Blackpaint 22


Joan Mitchell

No time to write much today, so I’ve decided to upload paintings by two of my favourite artists.  the first is joan Mitchell, who like all women artists, in the last century anyway, seems to have been passed over as far as critical acclaim goes.  Maybe because she went to live in France; maybe she wasn’t pushy enough – although by all accounts she had a temper; mostly, no doubt, old-fashioned anti-woman bias in the art world.

This is called “Salut Sally” and was painted in 1970.  she did a bunch of these paintings around this time that shared the characteristics of these; the mixture of dark patches and panels with that exploding, brilliant white light melting to gold, orange and violet patches and “controlled” dribbles down the canvas.  A sort of mix of Hoffman and Monet – but with Mitchell too.  I think she is stunning – only one picture I’ve seen in the flesh, the one in Tate Modern (much earlier, 1954, I think), but that is much more restrained with a grey background.

Willem de Kooning

I wanted “Palisade” for this, the one on the cover of the Taschen, but couldn’t find a picture, so I’ve picked these two, because one is abstract and the other, one of his familiar beautiful/terrifying women.

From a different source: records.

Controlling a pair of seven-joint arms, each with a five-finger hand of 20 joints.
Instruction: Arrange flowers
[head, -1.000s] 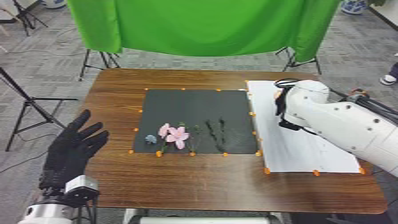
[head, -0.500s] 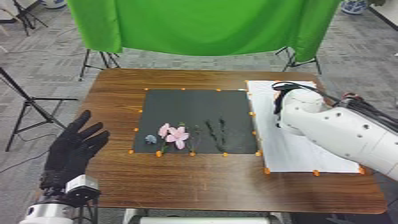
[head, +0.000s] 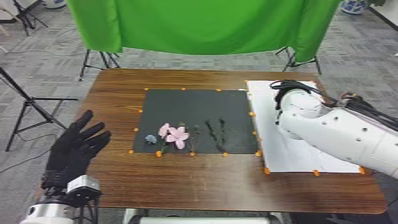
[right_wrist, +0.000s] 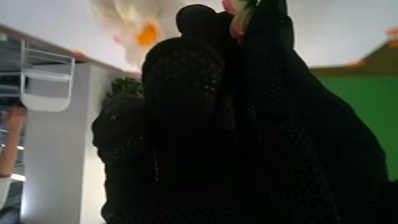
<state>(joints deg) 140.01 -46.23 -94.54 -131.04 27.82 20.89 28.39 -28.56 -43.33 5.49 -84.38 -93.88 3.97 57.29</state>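
Note:
My right hand (head: 279, 103) is over the white sheet (head: 313, 152), mostly hidden behind its own arm. In the right wrist view, the right hand (right_wrist: 213, 130) pinches a pink bud (right_wrist: 239, 21) with a bit of green between its fingertips. Beyond the fingertips there, a white flower with an orange centre (right_wrist: 147, 35) lies against the pale surface. On the black mat (head: 197, 104) are pink flowers (head: 177, 135), a small blue-grey flower (head: 150, 139) and dark green stems (head: 218, 135). My left hand (head: 73, 150) is held open beside the mat's left side, holding nothing.
Orange markers (head: 159, 154) line the edges of the mat and sheet on the brown table (head: 195, 185). A green cloth (head: 204, 27) hangs behind the table, with thin black stands (head: 34, 100) around it.
The right forearm has turned and shifted slightly over the white sheet, and less of the black glove shows beside it. The left hand and the flowers on the mat stay put.

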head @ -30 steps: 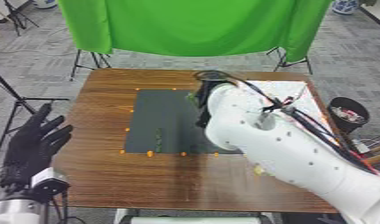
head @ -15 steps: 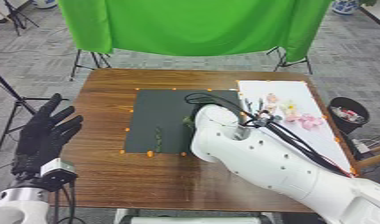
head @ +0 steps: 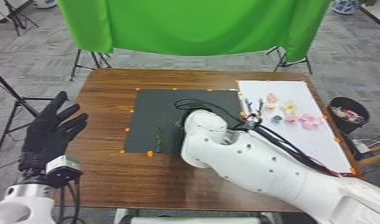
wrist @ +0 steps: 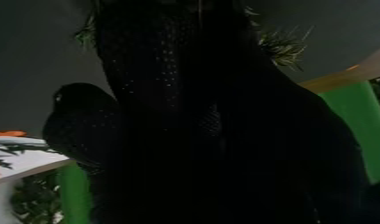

The first of these is “Door to the River” ,1960, which is pretty much what it looks like, so maybe its not so abstract after all; the woman is “Woman” , 1950 – 52.  What is there to say about them?  The colours, that yellow,  the brushwork – its all been said, better than I can, so there it is.

Listening to “Tin Pan Alley” by Jimmy Wilson (and Ray Agee, etc., etc).

“They tell me Tin Pan Alley’s the roughest place in town,

They start cutting and shooting, soon as the sun goes down;

Tell me, what kind of place can the alley be?

Every woman I get,

Lord, the alley takes away from me”.

Watched “Brighton Rock”, the original with Richard Attenborough as Pinky;   astounding how quickly the girl is talked into the suicide pact (although of course she doesn’t go through with it) – and how quickly Pinky disappears when he hits the water.  Something, maybe the music and the accents, kept reminding me of Olivier’s “Henry V”.